▶ **Try it**: The answer must consist of every line from the data that holds the string "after".

▶ **Exercise input**:

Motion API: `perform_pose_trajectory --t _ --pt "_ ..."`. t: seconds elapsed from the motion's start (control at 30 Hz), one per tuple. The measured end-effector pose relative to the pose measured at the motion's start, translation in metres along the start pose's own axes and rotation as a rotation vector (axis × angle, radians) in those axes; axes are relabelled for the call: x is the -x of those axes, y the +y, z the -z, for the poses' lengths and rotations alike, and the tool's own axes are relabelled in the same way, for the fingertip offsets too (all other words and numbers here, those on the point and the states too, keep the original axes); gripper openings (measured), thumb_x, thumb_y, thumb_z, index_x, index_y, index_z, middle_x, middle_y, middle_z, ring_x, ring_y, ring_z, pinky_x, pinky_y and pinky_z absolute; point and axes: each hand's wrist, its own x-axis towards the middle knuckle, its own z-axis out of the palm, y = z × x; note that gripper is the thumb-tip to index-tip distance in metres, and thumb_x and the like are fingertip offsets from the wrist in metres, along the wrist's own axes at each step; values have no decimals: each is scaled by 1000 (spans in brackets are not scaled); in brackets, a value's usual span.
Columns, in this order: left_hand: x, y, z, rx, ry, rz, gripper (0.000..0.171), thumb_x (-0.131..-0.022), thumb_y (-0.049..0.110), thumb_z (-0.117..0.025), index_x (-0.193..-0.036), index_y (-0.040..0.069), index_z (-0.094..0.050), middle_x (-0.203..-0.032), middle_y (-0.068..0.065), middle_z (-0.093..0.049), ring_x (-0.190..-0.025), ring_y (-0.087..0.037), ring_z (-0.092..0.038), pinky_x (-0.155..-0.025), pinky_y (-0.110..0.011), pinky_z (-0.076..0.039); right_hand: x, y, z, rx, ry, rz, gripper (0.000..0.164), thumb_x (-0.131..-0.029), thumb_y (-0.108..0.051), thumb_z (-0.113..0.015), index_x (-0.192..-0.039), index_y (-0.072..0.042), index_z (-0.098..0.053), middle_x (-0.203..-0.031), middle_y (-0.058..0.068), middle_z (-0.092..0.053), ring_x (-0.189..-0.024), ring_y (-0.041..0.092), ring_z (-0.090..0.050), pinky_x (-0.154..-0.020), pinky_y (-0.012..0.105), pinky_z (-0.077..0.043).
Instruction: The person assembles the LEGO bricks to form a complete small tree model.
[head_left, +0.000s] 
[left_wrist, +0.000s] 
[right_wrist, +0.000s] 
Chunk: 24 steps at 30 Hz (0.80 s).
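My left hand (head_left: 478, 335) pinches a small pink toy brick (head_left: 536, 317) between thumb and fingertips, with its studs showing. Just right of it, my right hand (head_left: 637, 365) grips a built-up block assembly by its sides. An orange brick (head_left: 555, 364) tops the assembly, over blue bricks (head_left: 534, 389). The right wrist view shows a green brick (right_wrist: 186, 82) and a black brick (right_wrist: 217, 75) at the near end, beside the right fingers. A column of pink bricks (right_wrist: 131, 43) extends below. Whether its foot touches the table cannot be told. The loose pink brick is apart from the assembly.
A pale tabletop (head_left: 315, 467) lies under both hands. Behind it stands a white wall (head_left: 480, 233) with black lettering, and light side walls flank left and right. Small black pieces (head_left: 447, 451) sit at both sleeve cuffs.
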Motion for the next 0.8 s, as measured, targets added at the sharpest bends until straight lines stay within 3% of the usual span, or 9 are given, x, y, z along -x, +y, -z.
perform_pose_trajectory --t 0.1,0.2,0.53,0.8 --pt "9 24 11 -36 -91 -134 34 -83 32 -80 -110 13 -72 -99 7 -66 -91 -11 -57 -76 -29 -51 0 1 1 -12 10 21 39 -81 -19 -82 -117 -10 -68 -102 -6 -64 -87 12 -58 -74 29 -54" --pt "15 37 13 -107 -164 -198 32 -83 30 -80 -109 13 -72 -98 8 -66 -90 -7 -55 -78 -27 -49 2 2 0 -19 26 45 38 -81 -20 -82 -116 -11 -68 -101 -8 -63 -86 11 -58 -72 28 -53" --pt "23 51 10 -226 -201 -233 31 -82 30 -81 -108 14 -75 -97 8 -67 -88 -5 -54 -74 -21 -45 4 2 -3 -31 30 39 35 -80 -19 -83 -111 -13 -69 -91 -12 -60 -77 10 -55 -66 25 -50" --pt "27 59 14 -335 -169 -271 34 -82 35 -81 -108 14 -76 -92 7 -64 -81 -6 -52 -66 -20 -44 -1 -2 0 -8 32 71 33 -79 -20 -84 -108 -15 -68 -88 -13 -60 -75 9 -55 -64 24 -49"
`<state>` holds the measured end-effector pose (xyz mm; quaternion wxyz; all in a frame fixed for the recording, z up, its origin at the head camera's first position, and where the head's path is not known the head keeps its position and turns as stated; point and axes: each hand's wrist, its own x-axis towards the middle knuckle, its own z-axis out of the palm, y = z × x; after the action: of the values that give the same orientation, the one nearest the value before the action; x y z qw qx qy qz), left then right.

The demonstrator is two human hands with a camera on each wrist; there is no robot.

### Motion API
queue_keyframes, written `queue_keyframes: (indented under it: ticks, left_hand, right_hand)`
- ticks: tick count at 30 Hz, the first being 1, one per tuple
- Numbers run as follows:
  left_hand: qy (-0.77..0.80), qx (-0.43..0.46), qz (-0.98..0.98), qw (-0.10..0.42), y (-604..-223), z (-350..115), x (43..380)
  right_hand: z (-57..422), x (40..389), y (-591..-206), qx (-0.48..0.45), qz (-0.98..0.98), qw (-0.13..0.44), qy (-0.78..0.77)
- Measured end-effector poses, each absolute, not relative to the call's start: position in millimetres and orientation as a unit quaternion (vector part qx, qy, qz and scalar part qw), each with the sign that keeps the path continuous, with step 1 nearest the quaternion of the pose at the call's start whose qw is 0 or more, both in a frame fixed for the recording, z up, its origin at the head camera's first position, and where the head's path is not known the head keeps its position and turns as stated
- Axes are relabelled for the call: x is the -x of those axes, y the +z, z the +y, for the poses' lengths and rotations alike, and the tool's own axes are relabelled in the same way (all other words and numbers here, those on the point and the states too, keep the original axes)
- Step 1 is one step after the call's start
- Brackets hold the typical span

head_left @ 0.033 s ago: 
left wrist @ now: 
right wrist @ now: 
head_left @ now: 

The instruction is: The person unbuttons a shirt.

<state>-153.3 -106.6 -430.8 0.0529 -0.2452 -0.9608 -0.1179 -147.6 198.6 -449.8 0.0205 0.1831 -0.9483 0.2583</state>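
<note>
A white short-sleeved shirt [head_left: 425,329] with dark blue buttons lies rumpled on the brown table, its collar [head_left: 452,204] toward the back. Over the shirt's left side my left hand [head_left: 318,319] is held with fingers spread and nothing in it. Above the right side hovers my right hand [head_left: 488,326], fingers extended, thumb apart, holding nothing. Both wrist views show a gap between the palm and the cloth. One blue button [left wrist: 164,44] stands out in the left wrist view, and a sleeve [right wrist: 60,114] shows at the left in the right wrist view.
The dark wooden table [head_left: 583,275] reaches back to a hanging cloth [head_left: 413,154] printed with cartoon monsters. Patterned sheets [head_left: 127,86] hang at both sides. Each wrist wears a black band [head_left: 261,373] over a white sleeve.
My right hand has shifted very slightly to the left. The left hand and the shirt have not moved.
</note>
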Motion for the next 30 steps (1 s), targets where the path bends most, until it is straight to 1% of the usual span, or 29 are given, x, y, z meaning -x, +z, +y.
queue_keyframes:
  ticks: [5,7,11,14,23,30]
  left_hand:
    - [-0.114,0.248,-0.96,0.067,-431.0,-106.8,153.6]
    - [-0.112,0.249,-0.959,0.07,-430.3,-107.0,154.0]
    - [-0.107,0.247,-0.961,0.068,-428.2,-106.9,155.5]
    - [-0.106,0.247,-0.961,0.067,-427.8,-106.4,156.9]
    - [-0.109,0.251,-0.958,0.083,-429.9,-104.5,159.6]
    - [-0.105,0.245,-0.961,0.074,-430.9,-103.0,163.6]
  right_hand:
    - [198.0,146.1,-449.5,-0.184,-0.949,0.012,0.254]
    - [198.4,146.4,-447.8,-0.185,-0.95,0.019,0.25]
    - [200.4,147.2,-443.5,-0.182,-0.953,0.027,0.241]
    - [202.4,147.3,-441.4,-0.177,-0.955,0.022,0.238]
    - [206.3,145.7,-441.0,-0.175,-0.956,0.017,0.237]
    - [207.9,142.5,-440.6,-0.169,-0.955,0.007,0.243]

▶ **Response box**:
`<state>` holds the measured end-effector pose (xyz mm; quaternion wxyz; all in a frame fixed for the recording, z up, its origin at the head camera's first position, and where the head's path is not known the head keeps its position and turns as stated; point and axes: each hand's wrist, its own x-axis towards the middle knuckle, its own z-axis out of the palm, y = z × x; after the action: of the values that give the same orientation, the one nearest the value before the action; x y z qw qx qy qz), left then right.
- Step 1 is one step after the call's start

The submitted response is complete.